* [What needs to be done]: All the data should be repeated exactly. Any image in it is left out.

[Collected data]
********
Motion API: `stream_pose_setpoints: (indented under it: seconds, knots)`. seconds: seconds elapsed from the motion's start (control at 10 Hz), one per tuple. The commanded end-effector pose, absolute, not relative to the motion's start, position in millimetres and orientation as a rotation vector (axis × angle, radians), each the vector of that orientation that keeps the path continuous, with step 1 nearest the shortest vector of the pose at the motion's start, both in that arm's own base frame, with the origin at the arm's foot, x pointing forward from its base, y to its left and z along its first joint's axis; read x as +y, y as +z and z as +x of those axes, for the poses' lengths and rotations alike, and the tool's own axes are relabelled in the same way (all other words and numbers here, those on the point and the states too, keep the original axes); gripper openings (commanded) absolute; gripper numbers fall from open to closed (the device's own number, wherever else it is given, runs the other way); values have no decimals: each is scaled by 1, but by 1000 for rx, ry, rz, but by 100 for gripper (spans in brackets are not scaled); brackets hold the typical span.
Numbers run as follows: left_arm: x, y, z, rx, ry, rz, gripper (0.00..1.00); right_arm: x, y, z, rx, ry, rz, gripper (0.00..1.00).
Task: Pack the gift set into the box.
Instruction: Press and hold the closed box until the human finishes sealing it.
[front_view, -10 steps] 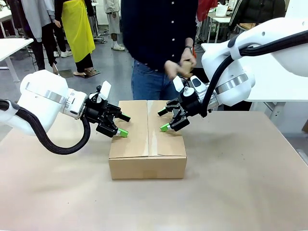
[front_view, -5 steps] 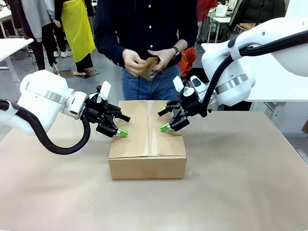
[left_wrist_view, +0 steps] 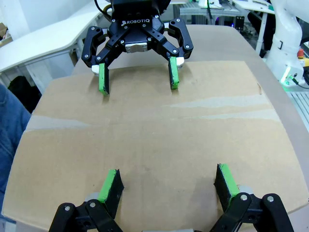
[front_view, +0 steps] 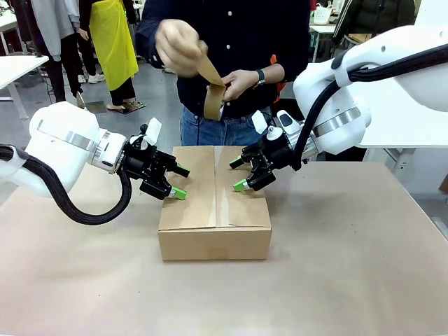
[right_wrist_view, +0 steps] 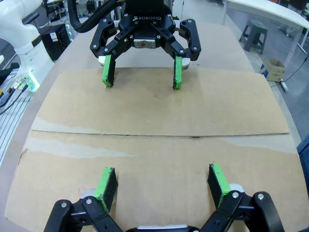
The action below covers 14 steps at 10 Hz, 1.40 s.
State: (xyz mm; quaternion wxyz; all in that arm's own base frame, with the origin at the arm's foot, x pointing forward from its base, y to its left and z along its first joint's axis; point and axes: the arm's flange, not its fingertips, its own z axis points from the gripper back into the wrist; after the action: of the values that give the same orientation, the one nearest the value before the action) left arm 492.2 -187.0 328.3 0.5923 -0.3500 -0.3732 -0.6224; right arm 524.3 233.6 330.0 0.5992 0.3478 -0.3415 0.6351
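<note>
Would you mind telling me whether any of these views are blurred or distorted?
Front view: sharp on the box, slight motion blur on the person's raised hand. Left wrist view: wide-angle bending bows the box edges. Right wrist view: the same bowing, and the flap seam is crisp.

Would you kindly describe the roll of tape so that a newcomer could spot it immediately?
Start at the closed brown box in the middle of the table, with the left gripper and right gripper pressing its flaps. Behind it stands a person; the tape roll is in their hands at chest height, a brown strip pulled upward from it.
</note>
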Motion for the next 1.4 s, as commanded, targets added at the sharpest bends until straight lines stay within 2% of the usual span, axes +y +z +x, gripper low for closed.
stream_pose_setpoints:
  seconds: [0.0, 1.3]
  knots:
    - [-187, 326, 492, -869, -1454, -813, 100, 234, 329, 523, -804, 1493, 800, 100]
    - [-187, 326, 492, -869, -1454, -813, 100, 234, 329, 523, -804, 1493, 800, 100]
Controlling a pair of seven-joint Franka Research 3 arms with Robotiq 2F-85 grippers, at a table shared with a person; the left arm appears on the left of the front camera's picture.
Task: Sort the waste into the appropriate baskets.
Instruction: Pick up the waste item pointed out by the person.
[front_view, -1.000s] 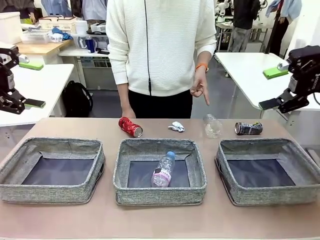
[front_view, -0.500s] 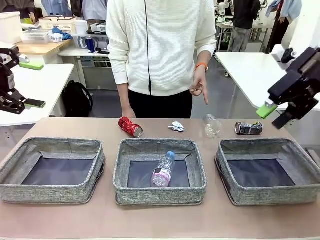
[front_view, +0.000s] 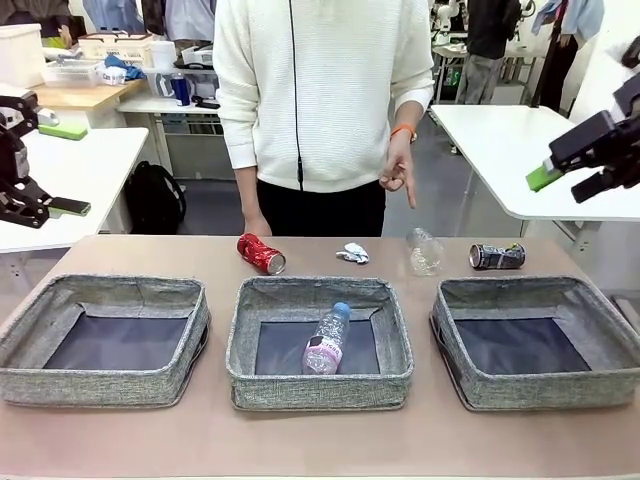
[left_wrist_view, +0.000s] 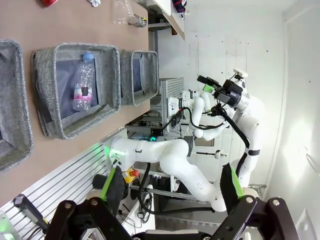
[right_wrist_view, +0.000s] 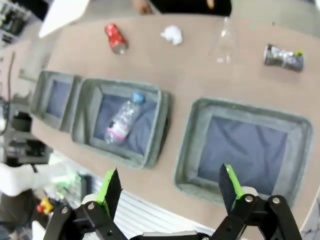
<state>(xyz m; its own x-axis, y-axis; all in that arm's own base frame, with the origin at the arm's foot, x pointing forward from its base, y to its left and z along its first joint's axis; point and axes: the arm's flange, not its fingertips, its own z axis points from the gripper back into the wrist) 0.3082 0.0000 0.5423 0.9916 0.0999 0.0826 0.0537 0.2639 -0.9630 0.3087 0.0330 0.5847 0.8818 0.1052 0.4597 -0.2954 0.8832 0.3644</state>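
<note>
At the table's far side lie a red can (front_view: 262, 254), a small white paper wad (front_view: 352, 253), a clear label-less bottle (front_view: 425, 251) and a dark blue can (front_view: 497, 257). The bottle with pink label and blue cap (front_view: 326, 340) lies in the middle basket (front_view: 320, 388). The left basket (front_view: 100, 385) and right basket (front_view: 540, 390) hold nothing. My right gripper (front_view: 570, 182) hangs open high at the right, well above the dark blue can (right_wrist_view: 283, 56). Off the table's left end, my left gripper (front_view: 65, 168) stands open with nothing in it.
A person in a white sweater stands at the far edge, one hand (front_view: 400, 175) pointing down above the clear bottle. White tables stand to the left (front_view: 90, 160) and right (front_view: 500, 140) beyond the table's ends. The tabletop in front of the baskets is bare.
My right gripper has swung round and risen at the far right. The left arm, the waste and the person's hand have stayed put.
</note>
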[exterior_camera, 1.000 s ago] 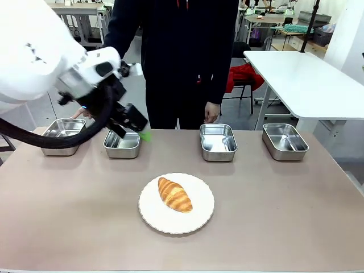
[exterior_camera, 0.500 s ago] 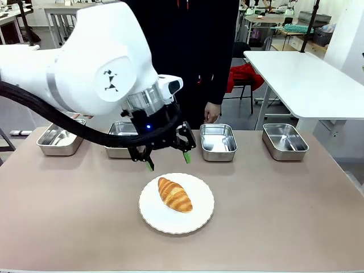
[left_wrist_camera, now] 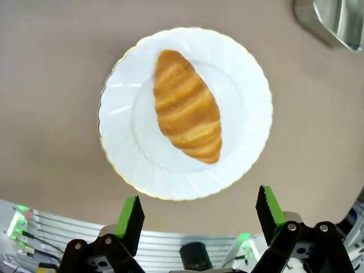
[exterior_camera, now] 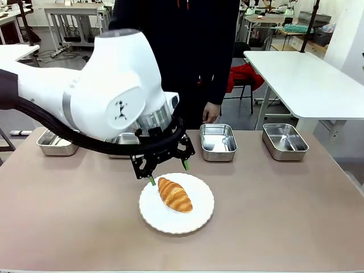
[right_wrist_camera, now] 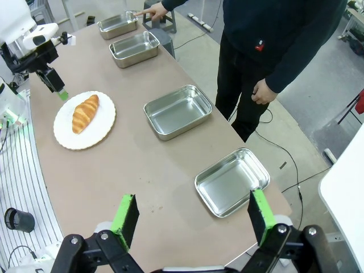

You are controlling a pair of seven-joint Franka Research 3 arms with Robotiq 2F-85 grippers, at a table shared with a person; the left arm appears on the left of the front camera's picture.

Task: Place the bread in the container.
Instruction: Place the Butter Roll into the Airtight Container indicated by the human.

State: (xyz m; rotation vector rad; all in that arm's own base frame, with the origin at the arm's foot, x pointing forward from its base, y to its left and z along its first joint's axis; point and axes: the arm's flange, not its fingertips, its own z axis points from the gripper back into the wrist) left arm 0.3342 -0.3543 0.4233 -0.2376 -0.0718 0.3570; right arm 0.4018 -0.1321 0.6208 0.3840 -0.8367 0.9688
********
* [Response to the task]:
Motion API: `stream_pose_setpoints: (indented under it: seconds, knots)`. seconds: seconds elapsed from the motion's start (control at 10 Hz), one per tuple. The commanded end-effector pose, absolute, not relative to the motion's start, position in millimetres and orientation as a rotation vector (axis × angle, radians), each the vector of that orientation that keeps the path continuous, with step 1 nearest the shortest vector of the pose at the motion's start, both in that arm's own base frame, with the origin at the arm's foot, x pointing forward from its base, y to its left and z along its first joint's axis; read x as +y, y as +z and z as +x of those axes, for the poses' lengths and rotations alike, and the tool's own axes are relabelled in the same way (all other words and numbers here, those on the point and the states too, keep the original axes); gripper openings (commanded) absolute; gripper numbers fall from open to closed (the device's own number, wherever else it is given, runs the other way); values have no decimals: each is scaled by 1, but by 1000 for rx, ry, rz, but by 100 for gripper (spans in brackets are not scaled); brackets hold the typical span.
Numbers run as follows: left_arm: x, y, z, rx, ry, rz, gripper (0.00..1.00); right_arm: x, y, z, rx, ry, rz, gripper (0.00..1.00).
Task: Pack the gift set into the box.
Instruction: Press and hold the closed box until the human finishes sealing it.
[front_view, -10 steps] 
[front_view, -5 steps] 
[left_wrist_view, +0 steps] 
[front_view, +0 steps] 
[right_wrist_view, +0 steps] 
The action below covers 14 steps at 10 Hz, 1.40 s.
State: (xyz mm; quaternion wxyz; all in that arm's own base frame, with the origin at the arm's foot, x pointing forward from its base, y to its left and z along its first joint's axis; point and axes: the arm's flange, not its fingertips, its own z axis points from the gripper back into the wrist; after the action: of the values that give the same orientation, the one nearest the value before the action) left arm 492.2 -187.0 328.3 0.5923 -0.3500 -0.3732 -0.6224; right arm 524.3 233.6 330.0 0.5992 0.3478 -0.3415 0.6351
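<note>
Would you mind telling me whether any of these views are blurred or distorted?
Front view: sharp on the box, slight motion blur on the person's raised hand. Left wrist view: wide-angle bending bows the box edges. Right wrist view: the same bowing, and the flap seam is crisp.

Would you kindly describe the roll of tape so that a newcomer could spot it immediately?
Start at the closed brown box in the middle of the table, with the left gripper and right gripper pressing its flaps. Behind it stands a person; the tape roll is in their hands at chest height, a brown strip pulled upward from it.
</note>
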Motion for the next 1.4 s, as commanded, targets added at the sharpest bends until straight lines stay within 2% of the usual span, axes +y +z +x, gripper low for closed.
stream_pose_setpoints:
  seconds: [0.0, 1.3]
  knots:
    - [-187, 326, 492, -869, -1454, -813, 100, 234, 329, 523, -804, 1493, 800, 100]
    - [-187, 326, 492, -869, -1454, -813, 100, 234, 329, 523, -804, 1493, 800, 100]
Controlling a pair of seven-joint Franka Research 3 arms with Robotiq 2F-85 grippers, at a table shared with a person; the left arm appears on the left of the front camera's picture.
Task: Sort the waste into the appropriate baskets.
Instruction: Pick up the waste item pointed out by the person.
[front_view, -1.000s] 
[front_view, -0.500s] 
[front_view, +0.000s] 
[left_wrist_view, +0.000s] 
[right_wrist_view, +0.000s] 
<state>(xyz m; its own x-axis, y-axis; all in that arm's own base frame, with the origin at the arm's foot, x pointing forward from its base, y to its left and z along its first joint's axis; point and axes: the arm's flange, not its fingertips, its own z axis points from the gripper back into the wrist) 0.3082 0.0000 0.5423 0.9916 0.0999 0.0826 0.0537 0.2639 -0.9630 0.3087 0.0330 0.5847 0.8818 0.1052 0.4597 -0.2954 0.8832 0.3644</state>
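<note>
At the table's far side lie a red can (front_view: 262, 254), a small white paper wad (front_view: 352, 253), a clear label-less bottle (front_view: 425, 251) and a dark blue can (front_view: 497, 257). The bottle with pink label and blue cap (front_view: 326, 340) lies in the middle basket (front_view: 320, 388). The left basket (front_view: 100, 385) and right basket (front_view: 540, 390) hold nothing. My right gripper (front_view: 570, 182) hangs open high at the right, well above the dark blue can (right_wrist_view: 283, 56). Off the table's left end, my left gripper (front_view: 65, 168) stands open with nothing in it.
A person in a white sweater stands at the far edge, one hand (front_view: 400, 175) pointing down above the clear bottle. White tables stand to the left (front_view: 90, 160) and right (front_view: 500, 140) beyond the table's ends. The tabletop in front of the baskets is bare.
My right gripper has swung round and risen at the far right. The left arm, the waste and the person's hand have stayed put.
</note>
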[exterior_camera, 1.000 s ago] 
[exterior_camera, 0.500 s ago] 
[left_wrist_camera, now] 
[exterior_camera, now] 
[right_wrist_camera, now] 

You are controlling a pair of seven-joint Franka Research 3 arms with Robotiq 2F-85 grippers, at a table shared with a person; the left arm appears on the left of the front camera's picture.

Task: Place the bread in the container.
Instruction: Place the Butter Roll into the Airtight Container indicated by the human.

State: (xyz m; rotation vector rad; all in that arm's own base frame, with the origin at the arm's foot, x pointing forward from its base, y to its left and z along its first joint's axis; point and axes: the arm's flange, not its fingertips, its own z axis points from the gripper back into the wrist) left arm 0.3342 -0.3543 0.4233 -0.2376 -0.0718 0.3570; right arm 0.4018 -0.1321 0.6208 0.3840 -0.8367 0.9688

There is no more to the answer.